→ WHAT YOU SHOULD DO
From the records below, find each line with the string "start" and copy it.

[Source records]
= = = = = = =

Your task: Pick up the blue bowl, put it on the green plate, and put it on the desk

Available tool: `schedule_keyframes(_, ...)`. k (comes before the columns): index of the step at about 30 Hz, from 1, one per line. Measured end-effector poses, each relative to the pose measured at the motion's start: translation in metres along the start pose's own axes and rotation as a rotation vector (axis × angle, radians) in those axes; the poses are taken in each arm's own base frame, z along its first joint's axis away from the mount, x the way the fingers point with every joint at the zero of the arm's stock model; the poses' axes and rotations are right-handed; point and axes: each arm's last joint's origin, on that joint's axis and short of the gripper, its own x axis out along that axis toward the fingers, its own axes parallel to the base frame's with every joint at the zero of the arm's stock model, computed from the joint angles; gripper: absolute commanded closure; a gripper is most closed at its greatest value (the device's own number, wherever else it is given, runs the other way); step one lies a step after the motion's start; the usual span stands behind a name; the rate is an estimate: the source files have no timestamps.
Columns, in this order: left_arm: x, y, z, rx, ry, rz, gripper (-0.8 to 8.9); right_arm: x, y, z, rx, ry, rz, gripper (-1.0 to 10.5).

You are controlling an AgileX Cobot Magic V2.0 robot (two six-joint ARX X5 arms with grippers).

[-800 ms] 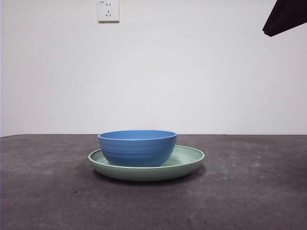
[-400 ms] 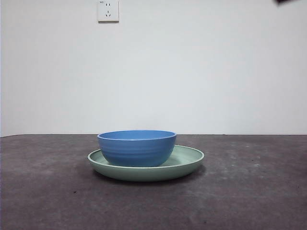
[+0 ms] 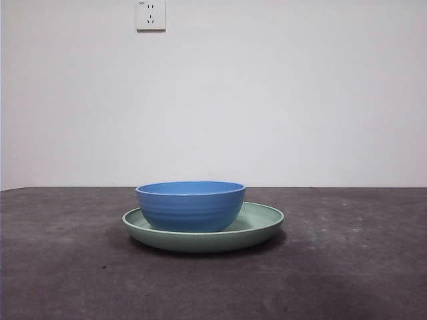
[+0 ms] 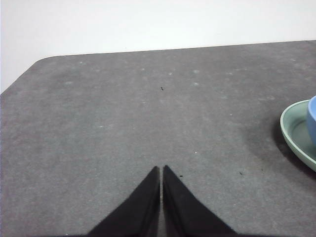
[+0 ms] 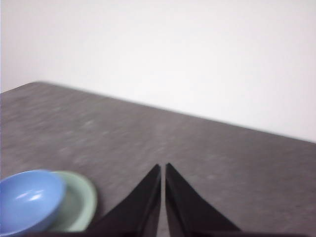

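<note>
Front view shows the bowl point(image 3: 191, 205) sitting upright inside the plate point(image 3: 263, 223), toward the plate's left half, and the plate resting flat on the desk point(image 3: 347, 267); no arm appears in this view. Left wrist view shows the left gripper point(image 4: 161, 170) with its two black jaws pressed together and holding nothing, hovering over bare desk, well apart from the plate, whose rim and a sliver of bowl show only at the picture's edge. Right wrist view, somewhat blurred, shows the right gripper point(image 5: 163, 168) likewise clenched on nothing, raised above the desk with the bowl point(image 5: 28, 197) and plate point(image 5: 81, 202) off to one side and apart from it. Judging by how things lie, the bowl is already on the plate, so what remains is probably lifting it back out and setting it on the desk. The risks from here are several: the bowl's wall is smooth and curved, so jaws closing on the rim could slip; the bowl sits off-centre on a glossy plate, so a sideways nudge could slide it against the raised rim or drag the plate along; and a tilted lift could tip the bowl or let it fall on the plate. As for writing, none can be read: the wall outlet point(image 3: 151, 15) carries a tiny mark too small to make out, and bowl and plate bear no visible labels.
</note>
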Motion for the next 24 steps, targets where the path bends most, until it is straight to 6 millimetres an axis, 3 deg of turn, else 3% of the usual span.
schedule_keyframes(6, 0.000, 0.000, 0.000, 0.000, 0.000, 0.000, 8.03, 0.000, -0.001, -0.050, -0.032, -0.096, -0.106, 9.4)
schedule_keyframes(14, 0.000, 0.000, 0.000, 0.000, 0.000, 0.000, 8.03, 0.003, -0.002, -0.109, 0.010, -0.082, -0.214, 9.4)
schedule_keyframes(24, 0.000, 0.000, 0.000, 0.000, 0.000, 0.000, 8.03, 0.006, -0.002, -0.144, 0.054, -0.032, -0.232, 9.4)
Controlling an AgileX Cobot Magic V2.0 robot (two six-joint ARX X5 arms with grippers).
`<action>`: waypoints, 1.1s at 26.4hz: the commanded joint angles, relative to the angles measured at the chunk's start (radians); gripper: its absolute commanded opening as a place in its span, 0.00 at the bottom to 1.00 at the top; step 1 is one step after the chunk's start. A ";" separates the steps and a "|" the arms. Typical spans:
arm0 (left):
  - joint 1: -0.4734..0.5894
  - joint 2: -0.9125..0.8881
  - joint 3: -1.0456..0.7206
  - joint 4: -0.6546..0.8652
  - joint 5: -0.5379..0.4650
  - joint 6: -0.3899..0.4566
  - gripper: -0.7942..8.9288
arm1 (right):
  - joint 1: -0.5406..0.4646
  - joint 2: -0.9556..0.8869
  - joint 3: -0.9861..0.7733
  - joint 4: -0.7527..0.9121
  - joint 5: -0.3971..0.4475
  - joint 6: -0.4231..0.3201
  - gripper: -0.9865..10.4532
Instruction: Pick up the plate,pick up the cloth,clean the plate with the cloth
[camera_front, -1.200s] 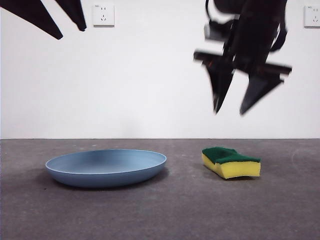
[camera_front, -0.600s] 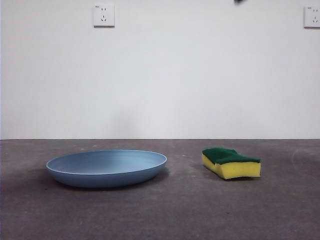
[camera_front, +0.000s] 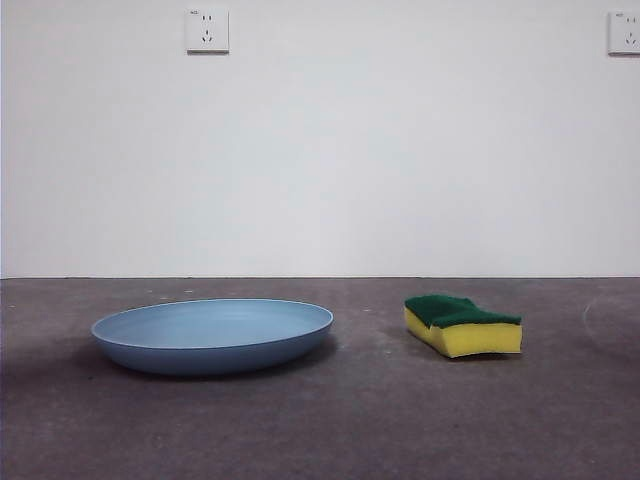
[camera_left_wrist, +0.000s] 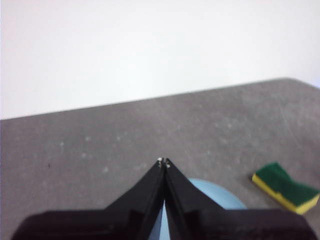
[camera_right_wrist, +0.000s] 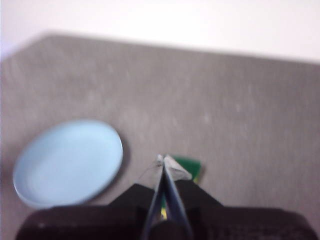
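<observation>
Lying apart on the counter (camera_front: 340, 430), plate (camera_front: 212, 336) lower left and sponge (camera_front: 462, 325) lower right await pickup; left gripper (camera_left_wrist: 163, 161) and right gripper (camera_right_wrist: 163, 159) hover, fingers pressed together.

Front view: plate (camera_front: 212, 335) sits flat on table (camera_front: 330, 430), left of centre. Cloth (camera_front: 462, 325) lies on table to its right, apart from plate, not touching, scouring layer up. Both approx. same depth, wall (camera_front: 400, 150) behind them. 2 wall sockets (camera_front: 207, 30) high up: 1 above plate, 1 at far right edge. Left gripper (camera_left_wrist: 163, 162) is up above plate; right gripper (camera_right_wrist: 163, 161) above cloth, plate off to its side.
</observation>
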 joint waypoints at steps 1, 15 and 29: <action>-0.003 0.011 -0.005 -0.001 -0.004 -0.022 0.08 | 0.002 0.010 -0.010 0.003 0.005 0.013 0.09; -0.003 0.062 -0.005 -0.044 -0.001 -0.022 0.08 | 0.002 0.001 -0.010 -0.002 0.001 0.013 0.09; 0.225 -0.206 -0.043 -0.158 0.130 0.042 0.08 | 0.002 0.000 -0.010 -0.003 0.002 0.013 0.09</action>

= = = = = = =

→ WORKED SOLUTION
Available tool: `schedule_keyframes(_, ...)`. k (comes before the columns): index of the step at about 30 Hz, from 1, one per line. Measured end-effector poses, each relative to the pose measured at the motion's start: translation in metres along the start pose's own axes and rotation as a rotation vector (axis × angle, radians) in those axes; the poses are taken in each arm's own base frame, z along its first joint's axis away from the mount, x the way the fingers point with every joint at the zero of the arm's stock model; the poses' axes and rotations are right-handed; point and axes: each arm's last joint's origin, on that joint's axis and short of the gripper, its own x axis out along that axis toward the fingers, its own axes parallel to the base frame's with every joint at the zero of the arm's stock model, computed from the joint angles; gripper: absolute commanded closure; a gripper is most closed at its greatest value (the device's own number, wherever else it is given, runs the other way); step one lies a step after the motion's start; the usual span stands behind a name; the rate is an estimate: the source files have no timestamps.
`<action>`: waypoints, 1.1s at 26.4hz: the commanded joint angles, relative to the angles measured at the chunk's start (radians); gripper: its absolute commanded opening as a place in its span, 0.00 at the bottom to 1.00 at the top; step 1 is one step after the chunk's start. A ";" separates the steps and a "|" the arms. Typical spans:

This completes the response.